WHAT THE TASK REQUIRES:
Only the number is needed: the count of lines in the records with the word "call".

PROVIDED RECORDS:
BEGIN

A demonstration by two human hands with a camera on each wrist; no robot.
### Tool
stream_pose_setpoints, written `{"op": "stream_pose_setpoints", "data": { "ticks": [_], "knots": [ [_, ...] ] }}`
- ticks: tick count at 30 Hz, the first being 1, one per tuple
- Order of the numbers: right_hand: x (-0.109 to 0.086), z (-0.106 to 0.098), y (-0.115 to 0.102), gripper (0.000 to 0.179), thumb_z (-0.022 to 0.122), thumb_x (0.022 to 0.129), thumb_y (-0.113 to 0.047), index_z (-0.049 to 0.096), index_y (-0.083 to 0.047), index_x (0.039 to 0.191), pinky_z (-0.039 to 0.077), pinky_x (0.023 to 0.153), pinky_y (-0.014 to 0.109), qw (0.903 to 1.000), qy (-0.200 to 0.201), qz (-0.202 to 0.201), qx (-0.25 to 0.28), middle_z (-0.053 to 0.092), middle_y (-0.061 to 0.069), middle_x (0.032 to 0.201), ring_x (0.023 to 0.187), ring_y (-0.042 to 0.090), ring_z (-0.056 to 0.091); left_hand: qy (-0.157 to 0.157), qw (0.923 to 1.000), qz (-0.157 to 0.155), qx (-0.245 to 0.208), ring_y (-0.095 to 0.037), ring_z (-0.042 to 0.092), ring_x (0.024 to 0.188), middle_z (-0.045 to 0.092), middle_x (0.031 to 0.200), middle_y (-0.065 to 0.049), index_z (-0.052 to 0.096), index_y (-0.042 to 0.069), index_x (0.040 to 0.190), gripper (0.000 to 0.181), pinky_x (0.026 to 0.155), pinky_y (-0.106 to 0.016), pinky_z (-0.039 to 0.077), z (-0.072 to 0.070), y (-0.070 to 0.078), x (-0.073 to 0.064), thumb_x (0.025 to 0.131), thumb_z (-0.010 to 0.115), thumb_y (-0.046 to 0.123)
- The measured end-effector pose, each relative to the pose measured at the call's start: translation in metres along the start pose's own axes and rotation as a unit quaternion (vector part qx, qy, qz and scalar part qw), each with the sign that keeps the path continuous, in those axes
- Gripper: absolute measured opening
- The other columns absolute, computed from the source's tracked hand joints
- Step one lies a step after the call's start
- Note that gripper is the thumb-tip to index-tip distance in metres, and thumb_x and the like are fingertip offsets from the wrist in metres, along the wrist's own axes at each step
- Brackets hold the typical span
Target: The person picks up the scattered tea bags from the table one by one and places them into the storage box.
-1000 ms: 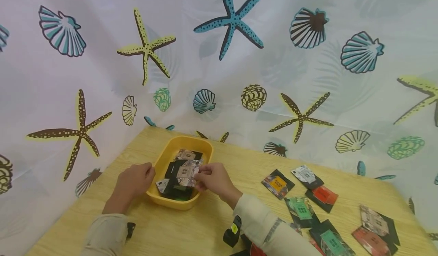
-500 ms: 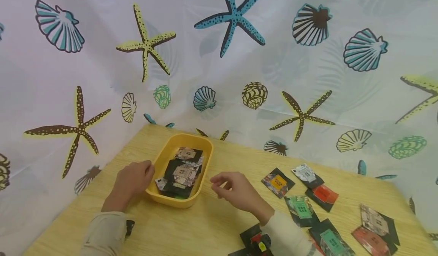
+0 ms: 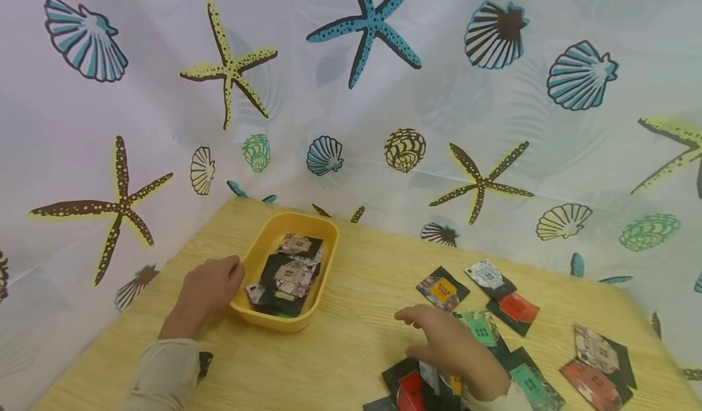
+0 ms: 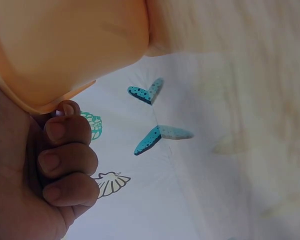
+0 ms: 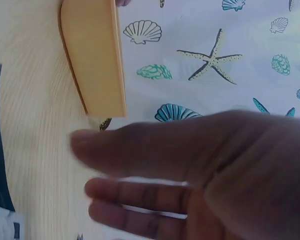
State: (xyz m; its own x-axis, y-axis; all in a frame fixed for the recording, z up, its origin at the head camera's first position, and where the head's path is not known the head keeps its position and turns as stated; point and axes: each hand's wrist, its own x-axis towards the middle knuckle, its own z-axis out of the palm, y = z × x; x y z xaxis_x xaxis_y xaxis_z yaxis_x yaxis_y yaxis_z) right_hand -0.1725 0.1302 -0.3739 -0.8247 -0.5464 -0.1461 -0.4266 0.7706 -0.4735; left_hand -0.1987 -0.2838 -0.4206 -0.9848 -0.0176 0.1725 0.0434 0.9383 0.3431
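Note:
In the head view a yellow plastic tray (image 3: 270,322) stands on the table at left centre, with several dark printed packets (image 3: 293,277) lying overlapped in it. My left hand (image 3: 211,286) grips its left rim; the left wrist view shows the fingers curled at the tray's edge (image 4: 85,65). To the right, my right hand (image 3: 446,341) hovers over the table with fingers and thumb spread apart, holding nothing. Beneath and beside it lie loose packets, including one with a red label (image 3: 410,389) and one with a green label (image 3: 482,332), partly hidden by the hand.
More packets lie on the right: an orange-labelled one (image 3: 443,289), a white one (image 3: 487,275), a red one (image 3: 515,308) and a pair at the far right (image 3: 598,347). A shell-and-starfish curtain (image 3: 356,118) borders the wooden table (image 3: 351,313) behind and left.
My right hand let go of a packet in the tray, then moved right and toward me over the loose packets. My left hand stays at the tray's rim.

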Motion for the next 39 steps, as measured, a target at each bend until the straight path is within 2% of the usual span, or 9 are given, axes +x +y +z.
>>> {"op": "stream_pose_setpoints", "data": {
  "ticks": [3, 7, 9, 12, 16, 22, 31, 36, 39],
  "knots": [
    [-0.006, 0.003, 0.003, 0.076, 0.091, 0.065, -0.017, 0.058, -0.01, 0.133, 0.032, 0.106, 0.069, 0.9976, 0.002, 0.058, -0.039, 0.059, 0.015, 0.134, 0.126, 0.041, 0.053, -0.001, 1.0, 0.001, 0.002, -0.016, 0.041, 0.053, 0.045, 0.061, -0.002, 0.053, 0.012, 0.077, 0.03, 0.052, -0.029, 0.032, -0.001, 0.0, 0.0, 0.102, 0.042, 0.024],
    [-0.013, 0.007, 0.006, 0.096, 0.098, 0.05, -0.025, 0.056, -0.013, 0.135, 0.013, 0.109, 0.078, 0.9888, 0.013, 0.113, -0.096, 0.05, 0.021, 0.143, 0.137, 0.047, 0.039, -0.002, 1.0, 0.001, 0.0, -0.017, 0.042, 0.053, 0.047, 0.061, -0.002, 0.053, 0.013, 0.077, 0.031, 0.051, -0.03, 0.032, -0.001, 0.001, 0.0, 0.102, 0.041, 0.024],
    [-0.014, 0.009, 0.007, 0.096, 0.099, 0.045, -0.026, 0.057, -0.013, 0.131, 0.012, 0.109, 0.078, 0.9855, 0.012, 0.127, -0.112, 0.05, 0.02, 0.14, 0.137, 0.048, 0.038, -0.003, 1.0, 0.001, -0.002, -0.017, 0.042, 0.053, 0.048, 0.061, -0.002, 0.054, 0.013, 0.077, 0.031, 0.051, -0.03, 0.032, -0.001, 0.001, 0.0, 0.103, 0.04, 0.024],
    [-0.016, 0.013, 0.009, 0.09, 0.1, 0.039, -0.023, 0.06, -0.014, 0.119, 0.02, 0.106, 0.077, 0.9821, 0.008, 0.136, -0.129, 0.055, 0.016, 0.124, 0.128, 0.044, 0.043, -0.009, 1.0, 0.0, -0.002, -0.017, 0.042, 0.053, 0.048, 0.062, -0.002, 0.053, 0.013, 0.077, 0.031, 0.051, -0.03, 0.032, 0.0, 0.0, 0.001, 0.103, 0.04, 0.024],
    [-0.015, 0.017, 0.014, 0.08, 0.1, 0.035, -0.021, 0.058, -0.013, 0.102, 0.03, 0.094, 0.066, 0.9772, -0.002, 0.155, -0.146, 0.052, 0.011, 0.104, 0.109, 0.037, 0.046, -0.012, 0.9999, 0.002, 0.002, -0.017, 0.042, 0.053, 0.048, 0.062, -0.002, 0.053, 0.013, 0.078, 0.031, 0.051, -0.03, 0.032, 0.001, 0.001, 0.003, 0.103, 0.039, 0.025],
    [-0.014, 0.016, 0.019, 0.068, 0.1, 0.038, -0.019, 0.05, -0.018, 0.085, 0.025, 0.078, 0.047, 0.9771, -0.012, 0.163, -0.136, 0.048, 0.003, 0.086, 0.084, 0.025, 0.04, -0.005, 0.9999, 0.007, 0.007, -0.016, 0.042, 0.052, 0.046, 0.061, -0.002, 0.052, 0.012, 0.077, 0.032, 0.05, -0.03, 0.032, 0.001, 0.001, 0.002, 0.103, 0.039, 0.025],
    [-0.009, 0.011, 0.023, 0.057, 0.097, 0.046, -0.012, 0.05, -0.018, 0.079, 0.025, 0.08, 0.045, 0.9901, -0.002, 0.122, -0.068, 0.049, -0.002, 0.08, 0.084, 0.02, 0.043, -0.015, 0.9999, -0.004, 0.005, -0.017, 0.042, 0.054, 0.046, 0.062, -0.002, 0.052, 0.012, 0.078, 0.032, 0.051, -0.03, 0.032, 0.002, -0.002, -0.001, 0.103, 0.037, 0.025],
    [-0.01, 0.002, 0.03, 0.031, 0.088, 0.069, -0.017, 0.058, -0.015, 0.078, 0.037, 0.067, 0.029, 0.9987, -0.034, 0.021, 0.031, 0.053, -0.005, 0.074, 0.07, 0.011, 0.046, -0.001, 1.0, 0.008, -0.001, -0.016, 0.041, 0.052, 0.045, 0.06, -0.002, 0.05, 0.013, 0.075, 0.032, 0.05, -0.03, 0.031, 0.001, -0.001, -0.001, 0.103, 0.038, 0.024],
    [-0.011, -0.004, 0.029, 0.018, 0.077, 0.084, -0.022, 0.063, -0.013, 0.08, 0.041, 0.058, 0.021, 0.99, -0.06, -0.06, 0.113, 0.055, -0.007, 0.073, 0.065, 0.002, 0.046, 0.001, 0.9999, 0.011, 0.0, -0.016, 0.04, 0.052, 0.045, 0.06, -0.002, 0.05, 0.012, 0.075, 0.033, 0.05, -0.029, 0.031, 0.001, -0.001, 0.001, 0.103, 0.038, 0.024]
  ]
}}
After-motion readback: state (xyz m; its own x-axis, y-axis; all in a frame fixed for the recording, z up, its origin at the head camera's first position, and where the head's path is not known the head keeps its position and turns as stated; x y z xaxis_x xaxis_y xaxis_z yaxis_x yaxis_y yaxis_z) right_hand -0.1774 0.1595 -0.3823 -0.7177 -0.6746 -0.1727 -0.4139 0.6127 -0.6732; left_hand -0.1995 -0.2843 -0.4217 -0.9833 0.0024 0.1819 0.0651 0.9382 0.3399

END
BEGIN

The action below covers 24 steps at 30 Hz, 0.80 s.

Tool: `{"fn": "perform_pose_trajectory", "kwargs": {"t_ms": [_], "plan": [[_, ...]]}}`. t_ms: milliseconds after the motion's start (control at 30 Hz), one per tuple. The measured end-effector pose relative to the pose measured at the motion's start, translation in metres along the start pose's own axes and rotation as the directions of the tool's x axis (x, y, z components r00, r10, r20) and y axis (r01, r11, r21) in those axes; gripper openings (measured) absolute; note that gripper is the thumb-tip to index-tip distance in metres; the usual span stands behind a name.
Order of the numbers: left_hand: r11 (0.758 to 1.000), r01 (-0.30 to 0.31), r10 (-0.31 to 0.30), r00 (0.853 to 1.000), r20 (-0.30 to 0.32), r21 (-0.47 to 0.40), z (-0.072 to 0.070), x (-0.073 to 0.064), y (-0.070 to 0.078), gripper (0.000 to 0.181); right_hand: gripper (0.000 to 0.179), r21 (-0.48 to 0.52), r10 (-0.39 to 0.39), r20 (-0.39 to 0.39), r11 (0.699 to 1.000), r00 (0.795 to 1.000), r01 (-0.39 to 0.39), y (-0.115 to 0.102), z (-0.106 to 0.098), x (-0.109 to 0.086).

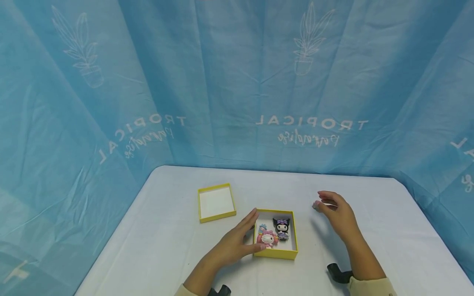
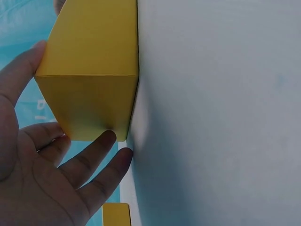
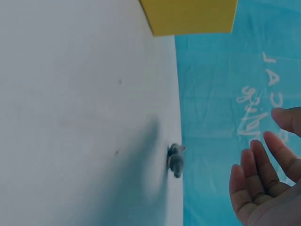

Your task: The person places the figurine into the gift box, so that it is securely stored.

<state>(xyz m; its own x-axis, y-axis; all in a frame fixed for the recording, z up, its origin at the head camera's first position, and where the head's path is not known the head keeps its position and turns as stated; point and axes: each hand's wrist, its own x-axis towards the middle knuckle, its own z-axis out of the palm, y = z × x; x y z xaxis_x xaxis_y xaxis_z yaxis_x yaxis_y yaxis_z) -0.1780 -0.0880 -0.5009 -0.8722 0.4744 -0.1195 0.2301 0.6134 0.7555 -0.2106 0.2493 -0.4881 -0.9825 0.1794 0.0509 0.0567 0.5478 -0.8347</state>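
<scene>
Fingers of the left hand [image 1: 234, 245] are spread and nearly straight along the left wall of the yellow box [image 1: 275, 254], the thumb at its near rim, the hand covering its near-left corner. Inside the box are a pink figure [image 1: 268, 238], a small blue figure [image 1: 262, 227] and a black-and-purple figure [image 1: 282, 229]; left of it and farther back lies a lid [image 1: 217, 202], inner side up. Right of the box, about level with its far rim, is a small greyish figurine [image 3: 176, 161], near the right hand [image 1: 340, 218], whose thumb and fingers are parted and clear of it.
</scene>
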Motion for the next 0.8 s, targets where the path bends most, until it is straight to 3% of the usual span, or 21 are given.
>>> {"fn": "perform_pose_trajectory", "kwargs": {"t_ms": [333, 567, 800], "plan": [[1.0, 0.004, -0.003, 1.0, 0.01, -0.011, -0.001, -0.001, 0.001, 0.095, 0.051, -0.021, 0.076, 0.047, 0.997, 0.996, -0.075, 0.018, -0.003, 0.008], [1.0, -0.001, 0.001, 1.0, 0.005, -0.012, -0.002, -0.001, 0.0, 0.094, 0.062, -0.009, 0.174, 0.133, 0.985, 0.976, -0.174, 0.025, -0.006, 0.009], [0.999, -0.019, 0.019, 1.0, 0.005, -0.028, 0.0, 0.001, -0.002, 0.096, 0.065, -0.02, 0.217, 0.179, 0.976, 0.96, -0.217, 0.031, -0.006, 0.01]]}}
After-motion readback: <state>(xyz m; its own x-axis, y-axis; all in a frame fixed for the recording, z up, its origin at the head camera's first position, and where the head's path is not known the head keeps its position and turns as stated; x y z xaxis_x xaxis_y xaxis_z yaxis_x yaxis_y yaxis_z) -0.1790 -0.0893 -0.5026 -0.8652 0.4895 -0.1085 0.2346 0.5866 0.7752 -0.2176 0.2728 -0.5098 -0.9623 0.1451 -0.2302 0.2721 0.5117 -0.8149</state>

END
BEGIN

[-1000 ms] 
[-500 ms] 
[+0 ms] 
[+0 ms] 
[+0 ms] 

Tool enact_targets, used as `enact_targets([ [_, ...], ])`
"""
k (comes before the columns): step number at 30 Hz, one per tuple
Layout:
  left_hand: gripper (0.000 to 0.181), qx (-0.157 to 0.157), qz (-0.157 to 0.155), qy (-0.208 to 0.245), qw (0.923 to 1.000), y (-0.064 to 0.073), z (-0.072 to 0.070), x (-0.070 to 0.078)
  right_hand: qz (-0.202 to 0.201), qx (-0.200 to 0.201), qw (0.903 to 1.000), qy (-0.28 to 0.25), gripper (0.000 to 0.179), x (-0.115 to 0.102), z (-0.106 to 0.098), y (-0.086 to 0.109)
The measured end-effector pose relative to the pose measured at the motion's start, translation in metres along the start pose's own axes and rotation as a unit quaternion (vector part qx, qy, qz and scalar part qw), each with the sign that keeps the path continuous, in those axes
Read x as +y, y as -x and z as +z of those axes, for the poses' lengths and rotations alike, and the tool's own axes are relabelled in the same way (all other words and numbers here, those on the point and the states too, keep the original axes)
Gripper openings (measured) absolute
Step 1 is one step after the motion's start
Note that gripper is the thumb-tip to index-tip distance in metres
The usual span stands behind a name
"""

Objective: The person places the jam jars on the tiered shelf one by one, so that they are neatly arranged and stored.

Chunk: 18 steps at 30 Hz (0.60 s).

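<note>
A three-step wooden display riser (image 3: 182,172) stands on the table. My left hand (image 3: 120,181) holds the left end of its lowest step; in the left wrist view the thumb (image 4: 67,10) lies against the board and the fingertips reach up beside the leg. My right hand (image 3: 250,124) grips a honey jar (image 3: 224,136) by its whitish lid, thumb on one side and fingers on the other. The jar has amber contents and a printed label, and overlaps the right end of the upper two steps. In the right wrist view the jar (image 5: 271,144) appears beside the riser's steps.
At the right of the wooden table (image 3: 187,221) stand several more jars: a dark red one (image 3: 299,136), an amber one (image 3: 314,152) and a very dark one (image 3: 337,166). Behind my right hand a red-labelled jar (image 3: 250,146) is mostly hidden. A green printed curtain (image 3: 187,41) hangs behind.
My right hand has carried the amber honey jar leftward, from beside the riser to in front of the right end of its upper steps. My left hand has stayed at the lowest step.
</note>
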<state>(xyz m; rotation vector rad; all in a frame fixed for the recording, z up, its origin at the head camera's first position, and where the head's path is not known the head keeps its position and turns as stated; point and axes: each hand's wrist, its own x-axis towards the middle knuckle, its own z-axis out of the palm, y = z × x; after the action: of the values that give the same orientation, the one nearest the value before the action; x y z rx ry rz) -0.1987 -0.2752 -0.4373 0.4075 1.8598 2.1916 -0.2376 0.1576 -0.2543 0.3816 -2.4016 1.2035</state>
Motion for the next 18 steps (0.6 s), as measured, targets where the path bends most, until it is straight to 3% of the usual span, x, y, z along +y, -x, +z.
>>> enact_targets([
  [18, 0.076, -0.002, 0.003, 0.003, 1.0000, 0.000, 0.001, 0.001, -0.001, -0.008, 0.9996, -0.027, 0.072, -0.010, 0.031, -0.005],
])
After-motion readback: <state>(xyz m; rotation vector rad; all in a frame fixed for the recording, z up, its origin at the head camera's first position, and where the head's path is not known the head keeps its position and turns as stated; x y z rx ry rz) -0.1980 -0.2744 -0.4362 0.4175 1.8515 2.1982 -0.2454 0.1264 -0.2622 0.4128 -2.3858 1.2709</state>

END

WRITTEN SOLUTION:
2